Destructive or Harsh Criticism

Dealing with criticism that only focuses on negative aspects is hard to take because it usually feels very personal. The feelings of failure should be kept to a minimum, however. Make a concerted effort to move past the emotional disappointment when dealing with criticism and focus on getting to the bottom of the negative comments. If someone merely says he did not like your speech and leaves it at that, investigate further. Find out what in particular he disliked and how he thinks improvements could be made. If you do not trust the source of the criticism, share the negative comments with someone else whose thoughts and opinions you value.

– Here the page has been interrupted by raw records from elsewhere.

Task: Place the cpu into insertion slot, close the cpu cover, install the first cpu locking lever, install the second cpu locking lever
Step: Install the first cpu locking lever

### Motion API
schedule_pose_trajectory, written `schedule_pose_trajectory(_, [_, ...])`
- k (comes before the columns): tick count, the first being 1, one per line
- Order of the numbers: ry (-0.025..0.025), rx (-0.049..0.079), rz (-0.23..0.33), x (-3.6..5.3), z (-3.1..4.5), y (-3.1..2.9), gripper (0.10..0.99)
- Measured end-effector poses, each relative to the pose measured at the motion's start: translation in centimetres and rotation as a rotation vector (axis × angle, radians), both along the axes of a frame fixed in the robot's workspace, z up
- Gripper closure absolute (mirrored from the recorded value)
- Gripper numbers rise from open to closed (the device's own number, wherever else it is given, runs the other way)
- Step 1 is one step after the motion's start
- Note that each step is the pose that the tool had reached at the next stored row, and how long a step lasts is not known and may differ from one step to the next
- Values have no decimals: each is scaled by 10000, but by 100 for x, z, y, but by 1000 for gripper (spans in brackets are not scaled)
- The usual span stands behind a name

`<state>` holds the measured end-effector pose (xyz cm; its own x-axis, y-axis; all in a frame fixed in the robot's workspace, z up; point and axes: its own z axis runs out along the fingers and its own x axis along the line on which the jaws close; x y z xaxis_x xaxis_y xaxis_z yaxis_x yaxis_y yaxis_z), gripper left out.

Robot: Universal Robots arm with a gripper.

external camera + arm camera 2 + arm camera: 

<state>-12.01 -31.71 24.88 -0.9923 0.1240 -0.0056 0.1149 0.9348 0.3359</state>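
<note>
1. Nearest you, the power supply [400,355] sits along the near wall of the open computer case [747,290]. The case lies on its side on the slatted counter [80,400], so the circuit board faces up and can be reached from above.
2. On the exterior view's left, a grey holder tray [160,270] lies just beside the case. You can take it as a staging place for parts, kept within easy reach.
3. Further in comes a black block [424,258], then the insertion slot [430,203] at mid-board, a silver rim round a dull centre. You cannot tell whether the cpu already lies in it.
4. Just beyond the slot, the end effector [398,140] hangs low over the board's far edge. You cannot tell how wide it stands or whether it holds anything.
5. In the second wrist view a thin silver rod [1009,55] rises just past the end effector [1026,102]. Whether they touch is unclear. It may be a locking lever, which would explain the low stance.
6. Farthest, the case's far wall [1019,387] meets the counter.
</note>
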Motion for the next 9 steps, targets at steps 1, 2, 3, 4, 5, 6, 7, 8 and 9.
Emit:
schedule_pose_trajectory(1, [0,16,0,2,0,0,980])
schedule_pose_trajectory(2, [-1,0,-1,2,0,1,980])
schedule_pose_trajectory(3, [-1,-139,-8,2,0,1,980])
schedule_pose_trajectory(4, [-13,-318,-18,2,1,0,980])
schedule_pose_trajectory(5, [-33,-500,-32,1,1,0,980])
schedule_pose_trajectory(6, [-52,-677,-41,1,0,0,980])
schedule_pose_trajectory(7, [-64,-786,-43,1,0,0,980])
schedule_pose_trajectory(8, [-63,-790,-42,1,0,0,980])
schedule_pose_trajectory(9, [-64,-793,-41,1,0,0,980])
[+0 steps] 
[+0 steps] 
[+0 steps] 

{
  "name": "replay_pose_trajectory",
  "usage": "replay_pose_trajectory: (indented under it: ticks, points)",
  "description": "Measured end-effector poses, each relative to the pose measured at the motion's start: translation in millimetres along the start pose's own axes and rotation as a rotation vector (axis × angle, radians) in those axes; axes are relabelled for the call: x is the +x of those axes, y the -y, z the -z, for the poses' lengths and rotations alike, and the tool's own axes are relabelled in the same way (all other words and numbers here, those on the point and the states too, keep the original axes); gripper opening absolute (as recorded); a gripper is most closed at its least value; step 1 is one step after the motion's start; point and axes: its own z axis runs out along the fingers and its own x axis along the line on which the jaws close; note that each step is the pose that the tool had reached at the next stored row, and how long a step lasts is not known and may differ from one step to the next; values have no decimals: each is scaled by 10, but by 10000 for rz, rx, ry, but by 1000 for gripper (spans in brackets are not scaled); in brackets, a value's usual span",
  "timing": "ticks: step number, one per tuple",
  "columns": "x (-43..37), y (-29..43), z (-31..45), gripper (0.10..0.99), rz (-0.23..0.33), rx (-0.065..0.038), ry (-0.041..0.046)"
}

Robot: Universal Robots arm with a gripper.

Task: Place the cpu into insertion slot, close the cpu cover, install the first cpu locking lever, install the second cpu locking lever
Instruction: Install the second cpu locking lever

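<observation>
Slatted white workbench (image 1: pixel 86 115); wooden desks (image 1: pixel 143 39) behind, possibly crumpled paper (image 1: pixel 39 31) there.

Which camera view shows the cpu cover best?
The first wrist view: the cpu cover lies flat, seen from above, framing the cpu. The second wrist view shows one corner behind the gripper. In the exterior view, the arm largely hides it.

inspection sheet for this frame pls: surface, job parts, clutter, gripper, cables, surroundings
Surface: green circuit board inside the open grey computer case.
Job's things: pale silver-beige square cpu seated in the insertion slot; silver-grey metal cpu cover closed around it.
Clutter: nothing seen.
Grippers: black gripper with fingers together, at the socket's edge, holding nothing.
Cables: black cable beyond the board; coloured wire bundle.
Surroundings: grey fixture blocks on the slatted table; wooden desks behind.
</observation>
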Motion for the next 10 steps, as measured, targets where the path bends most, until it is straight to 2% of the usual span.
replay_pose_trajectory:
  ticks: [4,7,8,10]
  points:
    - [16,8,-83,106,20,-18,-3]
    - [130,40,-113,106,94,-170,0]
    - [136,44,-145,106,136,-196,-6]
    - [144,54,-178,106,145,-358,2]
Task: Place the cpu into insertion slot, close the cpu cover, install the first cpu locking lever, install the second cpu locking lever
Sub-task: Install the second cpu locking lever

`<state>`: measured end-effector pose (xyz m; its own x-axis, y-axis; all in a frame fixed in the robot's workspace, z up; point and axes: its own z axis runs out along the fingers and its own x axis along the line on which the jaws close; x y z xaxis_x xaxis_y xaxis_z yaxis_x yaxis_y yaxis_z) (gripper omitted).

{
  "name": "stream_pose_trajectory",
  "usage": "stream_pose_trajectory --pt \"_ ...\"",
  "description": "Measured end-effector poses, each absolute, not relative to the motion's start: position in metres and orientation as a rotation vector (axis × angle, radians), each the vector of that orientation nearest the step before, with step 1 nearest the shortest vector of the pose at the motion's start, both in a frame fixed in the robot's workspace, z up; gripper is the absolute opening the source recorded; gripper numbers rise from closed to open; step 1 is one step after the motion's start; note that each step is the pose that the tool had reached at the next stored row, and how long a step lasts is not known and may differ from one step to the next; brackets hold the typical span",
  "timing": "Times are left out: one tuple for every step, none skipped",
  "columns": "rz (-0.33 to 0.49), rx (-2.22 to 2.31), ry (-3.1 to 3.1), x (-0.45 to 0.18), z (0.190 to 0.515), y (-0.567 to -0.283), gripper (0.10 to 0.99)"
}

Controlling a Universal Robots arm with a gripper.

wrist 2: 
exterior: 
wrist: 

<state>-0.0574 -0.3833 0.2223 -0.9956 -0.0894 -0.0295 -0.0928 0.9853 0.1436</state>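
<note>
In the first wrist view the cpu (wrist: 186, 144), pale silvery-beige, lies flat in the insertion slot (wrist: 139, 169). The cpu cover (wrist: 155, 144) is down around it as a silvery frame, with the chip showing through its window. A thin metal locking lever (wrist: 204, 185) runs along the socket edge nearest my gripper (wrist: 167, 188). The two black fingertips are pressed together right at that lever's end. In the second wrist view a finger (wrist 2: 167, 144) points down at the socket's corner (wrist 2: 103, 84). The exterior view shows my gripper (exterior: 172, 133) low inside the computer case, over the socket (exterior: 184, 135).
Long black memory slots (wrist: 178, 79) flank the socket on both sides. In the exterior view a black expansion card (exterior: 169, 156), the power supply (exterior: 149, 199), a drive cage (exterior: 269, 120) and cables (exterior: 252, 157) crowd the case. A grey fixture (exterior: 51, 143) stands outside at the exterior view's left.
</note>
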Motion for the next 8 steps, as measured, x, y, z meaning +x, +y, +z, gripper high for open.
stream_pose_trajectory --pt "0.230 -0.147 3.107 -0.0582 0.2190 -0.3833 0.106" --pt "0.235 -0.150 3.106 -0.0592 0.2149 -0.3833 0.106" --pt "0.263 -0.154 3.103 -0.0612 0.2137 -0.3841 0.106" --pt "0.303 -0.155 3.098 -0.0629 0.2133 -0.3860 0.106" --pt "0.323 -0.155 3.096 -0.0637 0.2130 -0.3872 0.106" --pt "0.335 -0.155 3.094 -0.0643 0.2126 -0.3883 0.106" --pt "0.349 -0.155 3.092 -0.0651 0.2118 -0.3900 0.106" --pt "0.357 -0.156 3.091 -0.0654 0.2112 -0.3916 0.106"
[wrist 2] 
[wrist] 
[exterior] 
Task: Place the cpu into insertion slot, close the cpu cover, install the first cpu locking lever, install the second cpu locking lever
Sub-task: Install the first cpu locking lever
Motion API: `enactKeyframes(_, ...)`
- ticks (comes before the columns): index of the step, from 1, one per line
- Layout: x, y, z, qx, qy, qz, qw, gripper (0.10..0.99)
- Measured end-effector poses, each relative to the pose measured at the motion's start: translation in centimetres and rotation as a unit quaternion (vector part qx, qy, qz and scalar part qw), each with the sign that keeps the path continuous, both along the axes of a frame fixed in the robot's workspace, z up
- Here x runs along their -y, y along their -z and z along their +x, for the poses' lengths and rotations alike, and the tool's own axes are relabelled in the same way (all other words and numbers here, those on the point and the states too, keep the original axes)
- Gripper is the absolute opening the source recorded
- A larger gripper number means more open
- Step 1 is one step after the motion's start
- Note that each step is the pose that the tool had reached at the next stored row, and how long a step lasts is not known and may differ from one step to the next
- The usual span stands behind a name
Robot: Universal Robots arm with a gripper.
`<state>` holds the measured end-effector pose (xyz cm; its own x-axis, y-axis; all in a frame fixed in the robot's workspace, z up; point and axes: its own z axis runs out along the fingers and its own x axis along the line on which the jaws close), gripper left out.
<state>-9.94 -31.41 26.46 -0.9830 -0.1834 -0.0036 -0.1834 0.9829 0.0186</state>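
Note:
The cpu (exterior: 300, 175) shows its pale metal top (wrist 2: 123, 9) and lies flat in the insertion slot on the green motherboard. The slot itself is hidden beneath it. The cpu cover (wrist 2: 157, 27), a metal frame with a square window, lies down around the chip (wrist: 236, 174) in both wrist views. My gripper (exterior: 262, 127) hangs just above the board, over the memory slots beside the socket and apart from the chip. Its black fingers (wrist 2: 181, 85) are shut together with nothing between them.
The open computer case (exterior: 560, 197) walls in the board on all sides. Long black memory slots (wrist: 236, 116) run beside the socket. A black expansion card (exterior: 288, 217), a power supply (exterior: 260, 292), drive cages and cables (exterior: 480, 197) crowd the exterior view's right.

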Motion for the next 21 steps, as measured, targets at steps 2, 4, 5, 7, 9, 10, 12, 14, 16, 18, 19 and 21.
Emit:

A trusted voice can offer feedback, help you stay objective and decide whether there is room to grow in the behavior and actions for which you are being criticized. If it is decided the criticism is valid, begin making a list of ways you might be able to improve the behavior. Once you have a chance to implement some changes, ask those closest to you to weigh in on the before and after behavior to help you gauge your progress. Dealing with criticism in this way allows you to feel powerful and proactive instead of judged and helpless.

Milestones in learning are often preceded by a brush with some kind of criticism. Making mistakes and dealing with criticism offers some of the best opportunities for personal growth. It is natural to be disappointed when something does not work out as well as anticipated, but the response to the disappointment may make a huge difference in whether dealing with criticism is helpful or becomes a bad memory you would rather forget.